Las víctimas tienen que estar vinculadas a todo el procedimiento, no hay duda. Esta es una oportunidad y un desafío. En el ordenamiento jurídico existen unas instituciones creadas y cada una va a tener unas competencias sobre esta materia. La Unidad tiene una competencia muy general de búsqueda en el marco del conflicto, y la Comisión de búsqueda quedó con lo que no tiene que ver con el conflicto armado, pero que son importantes. Hay una búsqueda compartida, y por el pasado. La Unidad es nueva y recibe unas herencias, para bien o para mal, de las entidades que realizaban actividades para la búsqueda o que facilitaban o promovían. A partir de estos elementos la Unidad tiene que realizar su labor de dialogar con otras instancias, revisar sus fuentes, analizar lo que se ha hecho. Es decir, sí hay una necesidad de coordinar, de concurrir y de complementar las labores entre los diversos mecanismos. Para las víctimas y para la sociedad lo más importante es que podamos buscarlas y que el Estado se articule para ellos. Es lo que uno esperaría. 

¿Qué pretenden dejar sobre la mesa con este documento?

En primer lugar, en estos momentos en los que el sistema está bajo ataque, nos parece muy importante dejar claro que las discusiones sobre este sistema deben darse en contextos racionales, no politizados y con reflexiones que aborden asuntos que son desafiantes, pero que a la vez planteen oportunidades en relación con su funcionamiento. Sin duda se trata de legitimar y fortalecer la actividad de los mecanismos.
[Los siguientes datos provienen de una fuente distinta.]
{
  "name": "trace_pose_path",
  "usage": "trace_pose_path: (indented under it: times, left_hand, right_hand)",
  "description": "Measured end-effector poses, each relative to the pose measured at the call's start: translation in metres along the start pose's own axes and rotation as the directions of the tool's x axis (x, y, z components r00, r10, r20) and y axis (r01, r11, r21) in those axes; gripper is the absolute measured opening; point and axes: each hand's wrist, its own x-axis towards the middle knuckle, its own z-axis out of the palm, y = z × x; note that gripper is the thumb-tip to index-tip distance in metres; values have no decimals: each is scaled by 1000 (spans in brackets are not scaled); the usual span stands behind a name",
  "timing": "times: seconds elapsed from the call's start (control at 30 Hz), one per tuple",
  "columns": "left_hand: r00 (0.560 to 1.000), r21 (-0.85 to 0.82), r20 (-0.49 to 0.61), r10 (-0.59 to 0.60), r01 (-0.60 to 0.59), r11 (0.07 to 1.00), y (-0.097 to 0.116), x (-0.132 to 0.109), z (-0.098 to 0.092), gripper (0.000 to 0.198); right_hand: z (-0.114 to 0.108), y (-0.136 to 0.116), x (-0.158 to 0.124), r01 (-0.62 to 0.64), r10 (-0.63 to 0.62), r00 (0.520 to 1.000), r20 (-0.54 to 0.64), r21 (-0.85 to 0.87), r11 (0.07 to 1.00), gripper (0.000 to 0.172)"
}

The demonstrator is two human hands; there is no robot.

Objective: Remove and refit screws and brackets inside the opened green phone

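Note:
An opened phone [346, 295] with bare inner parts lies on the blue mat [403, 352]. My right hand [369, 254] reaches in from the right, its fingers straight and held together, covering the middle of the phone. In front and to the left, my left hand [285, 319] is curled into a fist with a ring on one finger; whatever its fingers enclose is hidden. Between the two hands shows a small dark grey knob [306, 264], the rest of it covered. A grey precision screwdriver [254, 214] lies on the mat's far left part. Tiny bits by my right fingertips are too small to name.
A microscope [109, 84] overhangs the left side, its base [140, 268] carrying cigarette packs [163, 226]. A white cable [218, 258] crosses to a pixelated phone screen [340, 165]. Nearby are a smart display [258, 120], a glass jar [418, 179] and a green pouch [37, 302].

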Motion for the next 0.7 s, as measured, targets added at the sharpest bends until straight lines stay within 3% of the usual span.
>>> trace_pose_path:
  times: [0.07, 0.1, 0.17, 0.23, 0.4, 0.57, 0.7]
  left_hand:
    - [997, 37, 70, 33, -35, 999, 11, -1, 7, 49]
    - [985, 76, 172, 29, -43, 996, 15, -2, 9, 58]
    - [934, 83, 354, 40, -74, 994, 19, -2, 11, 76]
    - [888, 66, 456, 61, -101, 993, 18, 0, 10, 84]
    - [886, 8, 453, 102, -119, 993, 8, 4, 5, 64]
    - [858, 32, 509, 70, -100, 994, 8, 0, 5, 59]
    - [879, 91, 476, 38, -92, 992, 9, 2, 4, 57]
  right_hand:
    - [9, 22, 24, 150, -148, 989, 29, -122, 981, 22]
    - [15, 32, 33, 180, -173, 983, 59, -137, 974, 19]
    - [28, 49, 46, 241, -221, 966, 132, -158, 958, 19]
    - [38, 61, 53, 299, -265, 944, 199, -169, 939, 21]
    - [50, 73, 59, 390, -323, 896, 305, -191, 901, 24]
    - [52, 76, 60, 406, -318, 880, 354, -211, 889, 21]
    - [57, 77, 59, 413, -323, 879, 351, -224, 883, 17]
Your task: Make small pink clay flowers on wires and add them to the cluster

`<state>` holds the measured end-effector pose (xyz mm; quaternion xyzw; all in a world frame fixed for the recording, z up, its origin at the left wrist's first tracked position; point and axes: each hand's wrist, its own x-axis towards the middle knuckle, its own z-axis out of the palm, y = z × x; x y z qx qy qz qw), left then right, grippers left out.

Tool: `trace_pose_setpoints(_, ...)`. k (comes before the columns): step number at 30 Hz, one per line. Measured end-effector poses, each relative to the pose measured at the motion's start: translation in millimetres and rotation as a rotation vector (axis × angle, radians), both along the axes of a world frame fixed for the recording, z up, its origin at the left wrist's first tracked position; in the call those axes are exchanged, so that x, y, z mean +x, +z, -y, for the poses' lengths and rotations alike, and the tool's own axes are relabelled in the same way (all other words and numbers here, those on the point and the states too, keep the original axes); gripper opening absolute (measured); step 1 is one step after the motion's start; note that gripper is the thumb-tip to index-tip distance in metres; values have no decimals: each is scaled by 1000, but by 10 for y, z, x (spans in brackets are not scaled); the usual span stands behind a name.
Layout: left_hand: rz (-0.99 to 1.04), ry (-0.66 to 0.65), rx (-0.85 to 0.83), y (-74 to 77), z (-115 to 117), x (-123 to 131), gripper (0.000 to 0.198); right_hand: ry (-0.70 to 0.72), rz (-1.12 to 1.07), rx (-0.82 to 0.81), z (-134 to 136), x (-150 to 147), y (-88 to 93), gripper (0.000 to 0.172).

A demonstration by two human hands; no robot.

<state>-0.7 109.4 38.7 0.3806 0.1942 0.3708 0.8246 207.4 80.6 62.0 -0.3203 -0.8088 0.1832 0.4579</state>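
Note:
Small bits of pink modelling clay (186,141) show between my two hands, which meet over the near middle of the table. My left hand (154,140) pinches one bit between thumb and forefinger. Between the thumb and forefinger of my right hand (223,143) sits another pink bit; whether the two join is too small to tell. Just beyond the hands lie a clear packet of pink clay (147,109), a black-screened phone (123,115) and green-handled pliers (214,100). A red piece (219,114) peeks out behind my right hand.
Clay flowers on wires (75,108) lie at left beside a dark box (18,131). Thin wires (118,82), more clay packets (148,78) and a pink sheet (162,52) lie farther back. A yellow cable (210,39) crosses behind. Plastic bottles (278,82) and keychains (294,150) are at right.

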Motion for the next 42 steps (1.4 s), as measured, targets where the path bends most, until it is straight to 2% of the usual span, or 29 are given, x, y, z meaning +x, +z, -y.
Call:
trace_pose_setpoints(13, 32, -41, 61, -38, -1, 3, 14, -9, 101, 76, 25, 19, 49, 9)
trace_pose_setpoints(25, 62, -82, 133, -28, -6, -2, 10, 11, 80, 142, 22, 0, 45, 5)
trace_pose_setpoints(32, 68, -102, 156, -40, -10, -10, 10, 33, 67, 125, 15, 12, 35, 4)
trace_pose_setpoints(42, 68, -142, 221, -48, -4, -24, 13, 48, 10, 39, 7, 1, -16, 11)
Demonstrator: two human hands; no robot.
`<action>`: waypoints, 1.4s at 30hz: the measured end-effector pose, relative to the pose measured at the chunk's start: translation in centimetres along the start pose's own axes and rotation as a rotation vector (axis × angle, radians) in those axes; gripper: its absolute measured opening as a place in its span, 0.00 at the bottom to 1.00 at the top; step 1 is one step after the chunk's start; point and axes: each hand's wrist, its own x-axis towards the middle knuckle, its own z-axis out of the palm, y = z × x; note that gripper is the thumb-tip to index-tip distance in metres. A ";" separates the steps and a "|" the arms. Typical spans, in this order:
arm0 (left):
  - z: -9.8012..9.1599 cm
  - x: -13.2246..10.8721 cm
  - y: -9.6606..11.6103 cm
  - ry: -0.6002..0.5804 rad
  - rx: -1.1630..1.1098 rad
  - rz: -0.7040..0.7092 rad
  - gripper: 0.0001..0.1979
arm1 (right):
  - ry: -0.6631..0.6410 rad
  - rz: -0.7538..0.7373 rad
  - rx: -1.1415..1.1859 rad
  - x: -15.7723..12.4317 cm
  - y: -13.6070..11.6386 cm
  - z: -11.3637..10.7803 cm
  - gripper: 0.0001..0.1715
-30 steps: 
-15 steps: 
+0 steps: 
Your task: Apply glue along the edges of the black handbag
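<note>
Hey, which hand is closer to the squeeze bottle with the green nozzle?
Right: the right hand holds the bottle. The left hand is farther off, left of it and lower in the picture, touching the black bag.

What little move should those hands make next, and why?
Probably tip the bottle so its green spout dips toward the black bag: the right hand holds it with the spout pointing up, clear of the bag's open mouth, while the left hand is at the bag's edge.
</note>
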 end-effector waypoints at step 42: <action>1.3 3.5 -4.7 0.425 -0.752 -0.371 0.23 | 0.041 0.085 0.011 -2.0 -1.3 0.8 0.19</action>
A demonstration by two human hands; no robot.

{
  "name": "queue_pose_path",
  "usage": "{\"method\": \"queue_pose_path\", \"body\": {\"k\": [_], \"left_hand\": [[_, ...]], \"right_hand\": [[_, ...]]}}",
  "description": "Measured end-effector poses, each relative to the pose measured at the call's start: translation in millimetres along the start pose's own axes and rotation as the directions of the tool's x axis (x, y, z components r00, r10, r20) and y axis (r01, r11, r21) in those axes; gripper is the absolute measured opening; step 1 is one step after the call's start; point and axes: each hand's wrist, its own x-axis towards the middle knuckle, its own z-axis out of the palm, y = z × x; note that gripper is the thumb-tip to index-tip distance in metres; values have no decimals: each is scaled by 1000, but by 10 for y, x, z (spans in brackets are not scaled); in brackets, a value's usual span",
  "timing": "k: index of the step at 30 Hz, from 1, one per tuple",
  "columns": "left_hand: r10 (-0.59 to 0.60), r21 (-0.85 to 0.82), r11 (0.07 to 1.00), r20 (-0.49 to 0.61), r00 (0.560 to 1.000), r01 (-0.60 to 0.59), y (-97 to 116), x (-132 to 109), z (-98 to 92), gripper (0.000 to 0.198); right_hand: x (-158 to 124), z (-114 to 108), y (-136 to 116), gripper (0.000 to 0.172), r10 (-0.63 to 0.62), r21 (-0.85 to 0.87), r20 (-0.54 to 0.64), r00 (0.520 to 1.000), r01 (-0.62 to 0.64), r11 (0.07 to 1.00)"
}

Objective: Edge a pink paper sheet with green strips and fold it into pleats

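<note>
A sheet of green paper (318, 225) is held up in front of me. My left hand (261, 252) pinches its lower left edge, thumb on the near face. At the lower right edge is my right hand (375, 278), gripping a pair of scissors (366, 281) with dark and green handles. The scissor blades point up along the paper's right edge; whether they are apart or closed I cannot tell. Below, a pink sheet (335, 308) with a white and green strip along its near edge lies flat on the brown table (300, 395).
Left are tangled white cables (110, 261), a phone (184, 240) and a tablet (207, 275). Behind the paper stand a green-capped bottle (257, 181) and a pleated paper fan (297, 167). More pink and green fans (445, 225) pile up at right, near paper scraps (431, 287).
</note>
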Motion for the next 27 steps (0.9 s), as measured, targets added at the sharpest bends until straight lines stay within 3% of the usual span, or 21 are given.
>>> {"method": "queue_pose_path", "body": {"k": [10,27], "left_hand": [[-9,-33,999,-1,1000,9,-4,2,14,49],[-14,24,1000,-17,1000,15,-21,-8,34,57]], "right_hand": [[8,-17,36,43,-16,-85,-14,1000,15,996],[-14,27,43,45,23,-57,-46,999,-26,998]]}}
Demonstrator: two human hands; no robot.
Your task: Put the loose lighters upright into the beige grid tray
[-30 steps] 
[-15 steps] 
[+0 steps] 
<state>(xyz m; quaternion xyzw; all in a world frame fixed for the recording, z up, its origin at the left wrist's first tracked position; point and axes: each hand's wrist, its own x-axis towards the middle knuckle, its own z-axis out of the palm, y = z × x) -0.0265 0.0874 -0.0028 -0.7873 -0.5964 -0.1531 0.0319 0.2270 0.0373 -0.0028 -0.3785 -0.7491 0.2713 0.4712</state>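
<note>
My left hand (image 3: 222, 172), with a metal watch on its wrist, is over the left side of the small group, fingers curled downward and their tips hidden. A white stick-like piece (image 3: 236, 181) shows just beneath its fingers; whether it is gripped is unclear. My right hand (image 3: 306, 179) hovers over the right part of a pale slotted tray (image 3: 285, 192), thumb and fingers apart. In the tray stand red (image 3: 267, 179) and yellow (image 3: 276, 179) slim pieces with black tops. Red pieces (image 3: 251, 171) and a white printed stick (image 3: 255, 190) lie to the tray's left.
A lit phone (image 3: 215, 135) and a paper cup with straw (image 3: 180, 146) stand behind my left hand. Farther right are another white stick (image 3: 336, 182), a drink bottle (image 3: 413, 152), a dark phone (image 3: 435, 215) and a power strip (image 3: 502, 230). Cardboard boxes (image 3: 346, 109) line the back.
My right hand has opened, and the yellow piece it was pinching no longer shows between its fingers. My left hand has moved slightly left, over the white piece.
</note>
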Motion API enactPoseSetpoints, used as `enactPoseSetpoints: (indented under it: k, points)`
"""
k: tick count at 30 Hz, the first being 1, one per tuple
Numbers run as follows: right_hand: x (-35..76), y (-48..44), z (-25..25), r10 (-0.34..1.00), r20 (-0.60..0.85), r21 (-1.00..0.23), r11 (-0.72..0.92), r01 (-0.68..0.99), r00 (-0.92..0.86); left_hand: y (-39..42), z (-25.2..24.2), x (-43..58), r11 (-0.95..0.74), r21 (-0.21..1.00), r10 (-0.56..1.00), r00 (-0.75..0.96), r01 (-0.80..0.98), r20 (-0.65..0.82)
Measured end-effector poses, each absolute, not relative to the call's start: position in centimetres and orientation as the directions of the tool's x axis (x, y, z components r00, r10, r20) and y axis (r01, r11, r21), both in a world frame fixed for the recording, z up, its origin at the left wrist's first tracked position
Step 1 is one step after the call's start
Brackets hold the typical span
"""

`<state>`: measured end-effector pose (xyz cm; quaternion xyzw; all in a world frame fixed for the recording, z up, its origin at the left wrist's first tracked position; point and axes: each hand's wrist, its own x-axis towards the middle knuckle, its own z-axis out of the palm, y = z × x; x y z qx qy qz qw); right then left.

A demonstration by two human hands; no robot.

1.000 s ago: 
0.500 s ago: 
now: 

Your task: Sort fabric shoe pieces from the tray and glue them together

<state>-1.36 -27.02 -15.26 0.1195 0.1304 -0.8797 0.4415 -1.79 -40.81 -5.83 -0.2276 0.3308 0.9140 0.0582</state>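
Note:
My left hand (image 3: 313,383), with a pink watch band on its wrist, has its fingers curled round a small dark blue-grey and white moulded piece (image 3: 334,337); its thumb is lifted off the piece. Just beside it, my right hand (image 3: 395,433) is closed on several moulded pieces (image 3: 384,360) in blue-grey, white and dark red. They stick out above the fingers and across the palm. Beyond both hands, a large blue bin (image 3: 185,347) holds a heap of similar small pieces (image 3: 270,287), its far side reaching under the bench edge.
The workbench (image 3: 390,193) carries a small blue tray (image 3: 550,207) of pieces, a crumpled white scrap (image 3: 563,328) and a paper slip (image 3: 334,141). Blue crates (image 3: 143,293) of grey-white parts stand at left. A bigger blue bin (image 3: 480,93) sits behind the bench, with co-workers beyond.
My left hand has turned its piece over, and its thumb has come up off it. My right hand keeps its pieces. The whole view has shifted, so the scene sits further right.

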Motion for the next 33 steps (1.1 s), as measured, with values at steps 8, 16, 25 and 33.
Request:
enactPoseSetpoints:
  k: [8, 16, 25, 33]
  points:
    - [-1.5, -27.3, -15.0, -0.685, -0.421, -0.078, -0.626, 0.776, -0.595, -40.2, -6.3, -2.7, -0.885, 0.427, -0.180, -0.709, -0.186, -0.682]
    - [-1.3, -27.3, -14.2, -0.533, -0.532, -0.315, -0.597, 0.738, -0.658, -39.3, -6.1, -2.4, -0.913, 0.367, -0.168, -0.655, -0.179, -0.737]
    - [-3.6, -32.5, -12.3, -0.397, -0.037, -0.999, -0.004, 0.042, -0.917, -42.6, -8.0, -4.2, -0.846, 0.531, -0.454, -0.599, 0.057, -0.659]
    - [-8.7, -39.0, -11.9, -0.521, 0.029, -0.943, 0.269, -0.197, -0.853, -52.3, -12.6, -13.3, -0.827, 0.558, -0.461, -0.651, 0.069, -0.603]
¿Podría decirse que también es un apoyo de la CCJ al Sistema?

Sí, realmente la CCJ ha apoyado este proceso, cree en este proceso, cree en los mecanismos y lo que está planteando son desafíos que, como en cualquier otro proceso, en términos de verdad, justicia, reparación y no repetición, se generan. Es precisamente esa oportunidad de hablar de desafíos la que nos lleva a hablar de oportunidades y por eso el título de la publicación. Ojalá, sin duda sea para fortalecer el funcionamiento del sistema.

Como usted lo dijo, el sistema está bajo ataque, pero eso no quiere decir que se vaya a acabar todo esto.

Realmente es un momento coyuntural, pero los mecanismos tienen un soporte constitucional y legal, están funcionando y para el beneficio de las víctimas y de la sociedad esperamos que siga siendo así, que, en vez de debilitarse, se fortalezca.